|| CAPÍTULO TRINTA E QUATRO ||

826 98 23
                                    








Ao passar dos dias reparei que há uma sequência exata de vezes e tempo em que Ginevra bate na porta. Percebi que o perfeccionismo do Lorenzo é uma coisa herdada da sua família de parte de mãe, não uma obrigação imposta pelo pai.

Ginevra entra no quarto carregando uma bandeja onde tem um copo de vitamina e torradas. Cerro os olhos para ela e resmungo ao me afundar ainda mais nas cobertas. Ela deixa a bandeja ao meu lado na mesinha de cabeceira vazia e pega o controle das cortinas para abrir. Cubro o rosto com o travesseiro.

— Bom dia menina Kiara — ela cumprimenta alegremente. — Finalmente teremos tempo de conversar sem as interrupções do menino Lorenzo. — Puxo a coberta até o pescoço e a encaro inquisitiva. Os olhos claros, a pele escura, o mesmo tom nem tão preto nem tão castanho do cabelo e o mesmo nariz.

— Não sei como nunca percebi... — eu resmungo, enrugando o nariz. Ela vira-se completamente para mim e arqueia as sobrancelhas, exatamente como ele faz.

— O quê?

— Que você é avó dele. — Ginevra arregala os olhos. — Pois é, ele me contou. Disse que foi atrás de você nos Estados Unidos, e a convenceu a vir. Por que não quer que os outros saibam? — Me sento na cama e pego o copo de vitamina ao meu lado. Ela passa as mãos no avental do uniforme e se senta na ponta da cama.

— Era um risco enorme na época, já que o Vincenzo ainda estava vivo. Sei que nossa semelhança, se reparar bem, é muito grande, mas Vincenzo nunca se deu o trabalho de vir até aqui ou de reparar em quem os filhos contratavam como empregada. Foi a maneira que encontramos de não me colocar em risco. — Ela coloca uma mão em cima da minha canela por cima da coberta e prende os lábios entre os dentes. — Olha menina, o que vou lhe contar agora foi a única coisa que me deu coragem de vir até aqui. A culpa que carrego comigo há anos.

— O quê? — Coloco o copo em cima da bandeja novamente e trago-a até o meu colo.

— Quando descobri que a minha filha estava grávida tão jovem, e soube de quem era o filho, eu queria obrigá-la a abortar. Ela ficou com raiva de mim e fugiu de casa, seguindo com a gravidez enquanto morava na casa de uma amiga em outra cidade. Assim que ela entrou em trabalho de parto, a amiga ligou para mim sem que ela soubesse, mas não consegui chegar a tempo. — Uma lágrima solitária desceu por sua bochecha. — Eu não estava lá no momento mais importante da vida da minha filha e quando cheguei ao hospital o que encontrei me deixou perplexa; minha filha estava histérica porque o bebê tinha sido levado.

— O Vincenzo disse que ela havia morrido no parto... — Sinto meu estômago revirar em agonia quando mordo a torrada.

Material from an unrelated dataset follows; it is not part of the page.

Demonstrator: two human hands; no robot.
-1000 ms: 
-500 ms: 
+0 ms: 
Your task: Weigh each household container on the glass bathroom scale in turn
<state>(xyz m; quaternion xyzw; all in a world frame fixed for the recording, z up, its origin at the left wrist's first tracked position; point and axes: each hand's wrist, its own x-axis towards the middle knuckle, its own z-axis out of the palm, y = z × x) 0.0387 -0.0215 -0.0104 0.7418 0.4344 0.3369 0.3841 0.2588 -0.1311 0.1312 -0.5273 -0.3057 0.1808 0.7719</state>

— Não morreu, querida. Eu que morri para ela, pois a sua raiva de mim ficou ainda maior. Ela continuou morando com a amiga e o fato do filho ter sido levado para crescer na máfia a deixou louca, então ela usou todos os meios que conseguiu para tentar achá-lo, até isso irritar o Vincenzo. — Ela respira fundo, como se a lembrança doesse. Eu sinto como se eu fosse vomitar a qualquer momento. — Ele foi até os Estados Unidos pessoalmente e matou ela e a amiga. Ele não sabia o meu paradeiro e não se deu o trabalho de procurar, achou que eu não me importava com minha filha. Foi a besteira que pedi para ela fazer que a afastou de mim e salvou a minha vida quando eu não merecia ser salva.

— Ginevra, eu sinto muito. Não foi sua culpa o que aconteceu. Foi o Vincenzo, ele causou isso. — Prendo os lábios entre os dentes e coloco a bandeja de lado de novo. — O Lorenzo, ele sabe? — Pergunto com cautela. Ela balança a cabeça positivamente.

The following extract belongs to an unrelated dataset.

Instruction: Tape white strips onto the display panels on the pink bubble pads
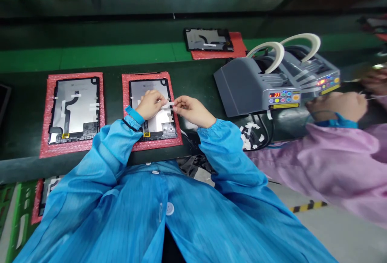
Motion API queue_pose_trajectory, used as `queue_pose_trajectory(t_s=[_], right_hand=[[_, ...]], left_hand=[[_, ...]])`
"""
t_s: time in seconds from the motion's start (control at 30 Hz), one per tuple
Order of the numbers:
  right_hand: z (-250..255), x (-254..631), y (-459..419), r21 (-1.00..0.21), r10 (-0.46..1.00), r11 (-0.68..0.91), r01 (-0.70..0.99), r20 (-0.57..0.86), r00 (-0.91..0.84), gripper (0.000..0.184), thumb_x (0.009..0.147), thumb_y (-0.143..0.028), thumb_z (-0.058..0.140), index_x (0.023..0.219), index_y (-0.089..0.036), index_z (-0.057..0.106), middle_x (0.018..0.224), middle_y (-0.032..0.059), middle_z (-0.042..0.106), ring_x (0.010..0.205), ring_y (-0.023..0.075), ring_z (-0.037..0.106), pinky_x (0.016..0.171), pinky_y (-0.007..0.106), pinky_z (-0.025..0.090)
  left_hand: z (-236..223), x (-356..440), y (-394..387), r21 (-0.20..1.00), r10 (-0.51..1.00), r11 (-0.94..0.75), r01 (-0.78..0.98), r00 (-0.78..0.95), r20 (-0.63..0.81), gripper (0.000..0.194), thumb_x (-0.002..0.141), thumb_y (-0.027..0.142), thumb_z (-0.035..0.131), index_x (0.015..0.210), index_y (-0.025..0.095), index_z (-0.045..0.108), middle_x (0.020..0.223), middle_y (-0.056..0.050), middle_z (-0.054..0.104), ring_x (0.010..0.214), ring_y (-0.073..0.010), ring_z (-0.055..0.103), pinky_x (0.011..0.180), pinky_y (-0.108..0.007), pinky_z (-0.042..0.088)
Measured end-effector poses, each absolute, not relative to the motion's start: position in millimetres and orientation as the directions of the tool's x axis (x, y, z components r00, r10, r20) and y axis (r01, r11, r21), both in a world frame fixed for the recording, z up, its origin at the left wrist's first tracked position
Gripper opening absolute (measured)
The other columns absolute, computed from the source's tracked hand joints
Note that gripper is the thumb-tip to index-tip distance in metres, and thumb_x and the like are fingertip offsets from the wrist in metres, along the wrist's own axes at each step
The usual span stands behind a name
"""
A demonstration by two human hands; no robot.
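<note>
A tablet screen assembly (157, 124) with a silver back lies on a pink bubble-wrap sheet (178, 135) in front of me. Over its upper middle is my left hand (151, 104), fingers curled and pinched close to a short white tape strip (169, 104). From the right, my right hand (193, 110) pinches that strip between thumb and forefinger at the panel's right edge. Other small white strips sit along that edge. Part of the panel is hidden under my left hand and wrist strap.
Left lies a similar tablet panel (81, 110) on pink wrap; another panel (208, 39) lies farther back. Two grey tape dispensers (256, 88) with lit displays stand at right, white scraps (250, 136) below them. A co-worker's hand (338, 106) in a pink sleeve is beside them.
</note>
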State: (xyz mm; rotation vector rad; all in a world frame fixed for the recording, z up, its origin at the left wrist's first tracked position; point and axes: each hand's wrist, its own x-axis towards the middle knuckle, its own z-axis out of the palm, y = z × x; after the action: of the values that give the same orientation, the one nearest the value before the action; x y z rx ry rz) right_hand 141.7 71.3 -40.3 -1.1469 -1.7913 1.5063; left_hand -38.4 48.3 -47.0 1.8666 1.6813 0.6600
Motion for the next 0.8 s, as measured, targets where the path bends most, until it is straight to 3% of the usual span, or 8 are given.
queue_pose_trajectory(t_s=[0.17,0.37,0.5,0.8], right_hand=[[-53,141,81,-0.944,0.902,0.063,0.323,-0.084,-0.423,0.018,0.070,-0.033,0.066,0.071,-0.017,0.056,0.061,-0.0034,0.056,0.054,0.0082,0.046,0.055,0.023,0.038],[-60,130,86,-0.841,0.905,0.207,0.501,-0.031,-0.425,0.011,0.074,-0.019,0.058,0.064,-0.018,0.052,0.065,-0.0016,0.055,0.065,0.0122,0.049,0.067,0.027,0.041],[-60,125,88,-0.747,0.928,0.204,0.633,-0.058,-0.367,0.014,0.072,-0.012,0.059,0.061,-0.018,0.053,0.069,0.0006,0.052,0.075,0.0154,0.051,0.077,0.031,0.041],[-68,121,90,-0.662,0.930,0.237,0.711,-0.058,-0.364,0.013,0.072,-0.013,0.060,0.060,-0.016,0.060,0.068,0.0015,0.052,0.076,0.0160,0.053,0.079,0.031,0.042]], left_hand=[[-51,-40,49,0.688,0.995,-0.061,0.723,0.096,-0.014,0.016,0.082,0.027,0.055,0.071,0.016,0.060,0.075,-0.002,0.056,0.079,-0.0175,0.049,0.079,-0.035,0.038],[-45,-30,48,0.584,0.995,0.060,0.809,-0.002,-0.100,0.016,0.083,0.026,0.054,0.073,0.016,0.062,0.084,-0.006,0.059,0.094,-0.0232,0.050,0.083,-0.038,0.035],[-44,-22,48,0.472,0.993,0.081,0.878,-0.033,-0.110,0.016,0.084,0.025,0.054,0.074,0.016,0.063,0.095,-0.009,0.060,0.107,-0.0282,0.047,0.089,-0.043,0.032],[-44,-18,45,0.417,0.993,0.048,0.907,0.002,-0.119,0.018,0.085,0.025,0.053,0.076,0.016,0.064,0.098,-0.010,0.060,0.110,-0.0289,0.045,0.093,-0.043,0.032]])
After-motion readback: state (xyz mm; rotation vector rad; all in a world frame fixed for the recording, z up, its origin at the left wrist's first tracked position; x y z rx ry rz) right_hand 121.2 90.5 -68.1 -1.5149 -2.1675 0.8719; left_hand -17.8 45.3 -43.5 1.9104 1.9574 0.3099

— Sim, sim, contei para ele quando ele me achou para tentar convencê-lo de que não valia a pena me trazer para cá, mas ele não desistiu de mim. Lorenzo se tornou um garoto tão grande e forte, não se perdeu nos ensinamentos do pai, continuou com a essência que a mãe dele tinha e ele é... a única família que me sobrou, a parte dela que me restou. Foi a única coisa boa que sobrou disso tudo. — Ela se levanta, dando um sorriso triste e limpando as lágrimas. — Chega de conversas tristes, coma, menina Kiara. Tenho certeza que antes de viajar ele tirou muito das suas energias. — Graceja ela, fazendo minhas bochechas queimarem.